→ Task to carry out
For the entries below, repeat exactly each line starting with the one that contains "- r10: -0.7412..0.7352" and going on through the one that contains "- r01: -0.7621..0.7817", and no others.

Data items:
== Segment start ==
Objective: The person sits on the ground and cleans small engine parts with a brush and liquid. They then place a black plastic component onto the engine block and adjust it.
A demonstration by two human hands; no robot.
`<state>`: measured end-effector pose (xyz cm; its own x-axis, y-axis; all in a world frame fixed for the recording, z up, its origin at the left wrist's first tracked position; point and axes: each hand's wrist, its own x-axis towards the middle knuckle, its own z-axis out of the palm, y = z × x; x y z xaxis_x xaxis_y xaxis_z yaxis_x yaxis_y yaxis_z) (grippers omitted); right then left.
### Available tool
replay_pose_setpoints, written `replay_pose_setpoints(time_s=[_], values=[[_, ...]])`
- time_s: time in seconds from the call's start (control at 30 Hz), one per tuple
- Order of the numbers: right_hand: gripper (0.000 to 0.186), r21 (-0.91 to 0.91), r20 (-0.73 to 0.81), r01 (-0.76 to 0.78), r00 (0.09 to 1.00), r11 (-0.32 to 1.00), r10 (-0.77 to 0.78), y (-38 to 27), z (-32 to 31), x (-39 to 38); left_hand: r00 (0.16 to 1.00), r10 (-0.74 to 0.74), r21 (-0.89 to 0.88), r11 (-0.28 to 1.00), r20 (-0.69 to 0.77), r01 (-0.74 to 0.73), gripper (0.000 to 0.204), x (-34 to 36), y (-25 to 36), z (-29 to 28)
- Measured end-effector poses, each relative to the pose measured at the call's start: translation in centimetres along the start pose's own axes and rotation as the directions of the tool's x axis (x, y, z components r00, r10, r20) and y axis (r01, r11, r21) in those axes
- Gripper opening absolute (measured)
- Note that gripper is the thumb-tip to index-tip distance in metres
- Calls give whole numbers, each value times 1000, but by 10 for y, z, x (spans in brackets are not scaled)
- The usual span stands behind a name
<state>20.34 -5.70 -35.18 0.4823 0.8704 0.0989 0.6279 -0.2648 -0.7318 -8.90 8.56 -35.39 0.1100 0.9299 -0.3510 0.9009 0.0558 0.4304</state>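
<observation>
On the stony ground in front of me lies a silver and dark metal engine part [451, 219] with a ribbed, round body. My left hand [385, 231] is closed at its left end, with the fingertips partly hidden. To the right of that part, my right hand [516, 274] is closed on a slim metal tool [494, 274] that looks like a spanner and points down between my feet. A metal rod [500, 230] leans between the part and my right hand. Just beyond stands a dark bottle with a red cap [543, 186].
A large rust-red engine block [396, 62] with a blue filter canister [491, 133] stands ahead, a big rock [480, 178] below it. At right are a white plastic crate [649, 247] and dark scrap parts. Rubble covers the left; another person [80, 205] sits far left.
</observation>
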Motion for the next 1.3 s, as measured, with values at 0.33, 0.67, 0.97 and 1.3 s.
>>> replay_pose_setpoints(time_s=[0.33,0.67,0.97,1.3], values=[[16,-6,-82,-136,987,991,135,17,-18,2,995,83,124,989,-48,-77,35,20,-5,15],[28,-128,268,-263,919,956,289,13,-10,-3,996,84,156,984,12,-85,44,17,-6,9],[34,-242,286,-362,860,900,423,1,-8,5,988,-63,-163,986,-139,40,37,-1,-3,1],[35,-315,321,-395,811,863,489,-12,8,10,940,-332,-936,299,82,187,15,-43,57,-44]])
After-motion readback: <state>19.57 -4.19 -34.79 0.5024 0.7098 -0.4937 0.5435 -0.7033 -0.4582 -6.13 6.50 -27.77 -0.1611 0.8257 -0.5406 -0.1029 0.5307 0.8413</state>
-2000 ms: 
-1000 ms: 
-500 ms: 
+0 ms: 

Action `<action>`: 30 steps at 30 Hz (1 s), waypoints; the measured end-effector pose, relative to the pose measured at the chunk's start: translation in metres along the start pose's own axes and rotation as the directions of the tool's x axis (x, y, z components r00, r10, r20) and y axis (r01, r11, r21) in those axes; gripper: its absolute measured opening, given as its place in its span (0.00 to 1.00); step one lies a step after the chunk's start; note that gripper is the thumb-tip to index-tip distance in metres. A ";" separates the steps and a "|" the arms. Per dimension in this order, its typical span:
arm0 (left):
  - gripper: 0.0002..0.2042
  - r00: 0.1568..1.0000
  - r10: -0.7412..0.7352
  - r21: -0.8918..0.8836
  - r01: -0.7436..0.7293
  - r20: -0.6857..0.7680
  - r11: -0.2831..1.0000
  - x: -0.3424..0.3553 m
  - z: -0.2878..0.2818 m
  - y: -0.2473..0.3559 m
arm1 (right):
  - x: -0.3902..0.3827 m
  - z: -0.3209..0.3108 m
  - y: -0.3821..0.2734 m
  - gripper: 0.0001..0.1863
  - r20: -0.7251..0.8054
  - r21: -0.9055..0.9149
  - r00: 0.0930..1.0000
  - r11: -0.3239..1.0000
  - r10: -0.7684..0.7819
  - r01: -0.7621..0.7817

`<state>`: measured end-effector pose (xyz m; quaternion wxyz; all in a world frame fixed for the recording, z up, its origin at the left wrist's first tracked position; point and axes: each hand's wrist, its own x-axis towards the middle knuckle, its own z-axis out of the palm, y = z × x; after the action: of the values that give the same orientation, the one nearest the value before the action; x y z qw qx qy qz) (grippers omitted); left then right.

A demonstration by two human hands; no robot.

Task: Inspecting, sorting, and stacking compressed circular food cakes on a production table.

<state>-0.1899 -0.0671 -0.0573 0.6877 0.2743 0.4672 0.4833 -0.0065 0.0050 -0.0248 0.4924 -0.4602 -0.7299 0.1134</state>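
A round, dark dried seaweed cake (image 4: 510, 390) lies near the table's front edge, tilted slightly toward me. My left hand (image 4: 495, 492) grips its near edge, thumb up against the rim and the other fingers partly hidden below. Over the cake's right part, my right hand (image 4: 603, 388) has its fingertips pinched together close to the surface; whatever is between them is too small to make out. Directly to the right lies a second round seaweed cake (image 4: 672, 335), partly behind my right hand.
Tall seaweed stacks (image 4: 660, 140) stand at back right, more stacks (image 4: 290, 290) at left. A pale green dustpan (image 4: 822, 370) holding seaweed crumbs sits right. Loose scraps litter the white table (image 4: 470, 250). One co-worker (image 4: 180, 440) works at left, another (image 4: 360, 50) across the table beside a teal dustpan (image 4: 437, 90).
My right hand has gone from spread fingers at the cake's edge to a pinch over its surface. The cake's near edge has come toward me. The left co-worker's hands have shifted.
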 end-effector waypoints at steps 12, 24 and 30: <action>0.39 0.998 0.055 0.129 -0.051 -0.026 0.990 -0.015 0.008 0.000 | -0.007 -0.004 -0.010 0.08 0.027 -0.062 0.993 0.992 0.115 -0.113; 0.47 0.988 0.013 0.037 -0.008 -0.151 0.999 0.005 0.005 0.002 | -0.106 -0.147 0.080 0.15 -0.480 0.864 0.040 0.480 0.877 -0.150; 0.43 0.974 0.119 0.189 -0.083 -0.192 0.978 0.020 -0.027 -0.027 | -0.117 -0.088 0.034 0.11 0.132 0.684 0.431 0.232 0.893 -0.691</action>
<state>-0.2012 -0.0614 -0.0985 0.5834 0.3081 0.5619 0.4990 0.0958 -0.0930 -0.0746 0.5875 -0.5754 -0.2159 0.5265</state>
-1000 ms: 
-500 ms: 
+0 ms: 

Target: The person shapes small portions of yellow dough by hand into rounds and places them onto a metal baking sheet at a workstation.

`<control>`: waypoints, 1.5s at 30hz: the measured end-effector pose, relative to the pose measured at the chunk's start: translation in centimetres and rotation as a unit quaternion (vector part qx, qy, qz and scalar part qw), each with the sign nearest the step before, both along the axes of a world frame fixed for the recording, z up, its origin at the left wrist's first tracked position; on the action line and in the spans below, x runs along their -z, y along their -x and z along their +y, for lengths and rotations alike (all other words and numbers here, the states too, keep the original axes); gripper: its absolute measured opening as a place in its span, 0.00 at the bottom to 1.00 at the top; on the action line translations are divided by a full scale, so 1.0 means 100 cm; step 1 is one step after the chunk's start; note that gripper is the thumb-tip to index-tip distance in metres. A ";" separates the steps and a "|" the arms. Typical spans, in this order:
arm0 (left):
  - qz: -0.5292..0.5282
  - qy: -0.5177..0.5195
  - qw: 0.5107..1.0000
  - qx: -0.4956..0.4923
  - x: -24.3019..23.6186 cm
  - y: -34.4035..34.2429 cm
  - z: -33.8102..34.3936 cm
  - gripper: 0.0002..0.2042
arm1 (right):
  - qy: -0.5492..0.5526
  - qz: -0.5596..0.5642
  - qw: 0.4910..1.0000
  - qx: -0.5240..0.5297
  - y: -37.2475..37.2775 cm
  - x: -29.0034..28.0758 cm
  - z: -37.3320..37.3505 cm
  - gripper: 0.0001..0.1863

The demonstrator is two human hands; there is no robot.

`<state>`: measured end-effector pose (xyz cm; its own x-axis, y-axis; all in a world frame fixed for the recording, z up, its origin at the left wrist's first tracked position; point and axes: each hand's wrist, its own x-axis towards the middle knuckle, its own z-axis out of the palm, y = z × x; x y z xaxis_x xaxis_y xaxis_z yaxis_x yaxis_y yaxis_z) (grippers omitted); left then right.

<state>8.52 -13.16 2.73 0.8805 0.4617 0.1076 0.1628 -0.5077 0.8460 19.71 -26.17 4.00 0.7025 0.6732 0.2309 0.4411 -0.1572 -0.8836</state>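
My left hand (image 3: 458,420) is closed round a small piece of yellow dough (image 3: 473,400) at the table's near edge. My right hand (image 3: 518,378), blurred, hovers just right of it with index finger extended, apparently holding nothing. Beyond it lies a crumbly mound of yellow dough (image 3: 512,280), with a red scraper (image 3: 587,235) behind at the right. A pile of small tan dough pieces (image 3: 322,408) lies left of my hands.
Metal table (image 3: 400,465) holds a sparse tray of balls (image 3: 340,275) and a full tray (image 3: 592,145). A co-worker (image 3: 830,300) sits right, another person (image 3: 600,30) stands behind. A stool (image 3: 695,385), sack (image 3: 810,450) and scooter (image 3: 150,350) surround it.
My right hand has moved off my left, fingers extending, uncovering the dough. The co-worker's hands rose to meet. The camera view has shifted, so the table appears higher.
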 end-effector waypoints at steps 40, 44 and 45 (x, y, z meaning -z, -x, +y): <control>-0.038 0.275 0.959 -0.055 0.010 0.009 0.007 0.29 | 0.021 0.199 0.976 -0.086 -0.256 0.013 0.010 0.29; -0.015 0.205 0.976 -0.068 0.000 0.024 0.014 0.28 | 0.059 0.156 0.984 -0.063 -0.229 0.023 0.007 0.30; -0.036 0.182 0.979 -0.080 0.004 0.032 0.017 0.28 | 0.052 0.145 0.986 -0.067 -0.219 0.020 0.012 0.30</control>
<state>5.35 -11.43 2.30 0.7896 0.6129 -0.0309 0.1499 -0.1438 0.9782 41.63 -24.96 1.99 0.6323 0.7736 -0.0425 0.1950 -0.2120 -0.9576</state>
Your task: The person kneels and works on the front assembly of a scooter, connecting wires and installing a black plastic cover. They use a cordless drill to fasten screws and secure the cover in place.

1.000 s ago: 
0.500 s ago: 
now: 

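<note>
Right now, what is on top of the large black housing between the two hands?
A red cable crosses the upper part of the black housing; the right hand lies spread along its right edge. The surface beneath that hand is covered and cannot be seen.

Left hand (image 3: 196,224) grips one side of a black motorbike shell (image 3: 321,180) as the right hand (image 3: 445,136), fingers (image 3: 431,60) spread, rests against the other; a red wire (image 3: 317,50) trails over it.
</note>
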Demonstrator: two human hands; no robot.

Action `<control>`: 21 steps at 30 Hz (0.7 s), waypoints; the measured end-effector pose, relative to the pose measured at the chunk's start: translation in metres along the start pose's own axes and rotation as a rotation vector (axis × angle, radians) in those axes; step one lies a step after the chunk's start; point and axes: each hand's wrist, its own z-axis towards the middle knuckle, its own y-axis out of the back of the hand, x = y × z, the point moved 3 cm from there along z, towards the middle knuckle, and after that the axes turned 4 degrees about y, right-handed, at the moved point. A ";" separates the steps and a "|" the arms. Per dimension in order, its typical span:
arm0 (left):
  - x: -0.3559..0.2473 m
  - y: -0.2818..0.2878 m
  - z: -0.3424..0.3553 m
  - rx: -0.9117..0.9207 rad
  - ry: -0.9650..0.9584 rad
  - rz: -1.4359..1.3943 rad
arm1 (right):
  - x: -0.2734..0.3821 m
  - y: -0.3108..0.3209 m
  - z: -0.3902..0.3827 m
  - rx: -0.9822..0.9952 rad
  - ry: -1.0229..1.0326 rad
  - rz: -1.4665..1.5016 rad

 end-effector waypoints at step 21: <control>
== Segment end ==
→ Solution for this problem
  - r10: -0.7412..0.7352
  - r21: -0.8918..0.8836
  - r01: -0.7436..0.7293
  - r20: -0.6857..0.7680
  - r11: -0.2831..1.0000
  - x: -0.3424..0.3553 m
  - z: -0.2878..0.2818 m
  - y: -0.2473..0.3559 m
arm1 (right):
  - x: -0.3902..0.3827 m
  - z: -0.3209..0.3108 m
  - y: -0.3821..0.2734 m
  - gripper: 0.0001..0.1863
  - r20: -0.7251..0.8054
  - r21: -0.9055..0.9149
  - r00: 0.0930..1.0000
  - r11: -0.3239..1.0000
  - r10: -0.7684..0.7819
  - r01: -0.7621..0.7817

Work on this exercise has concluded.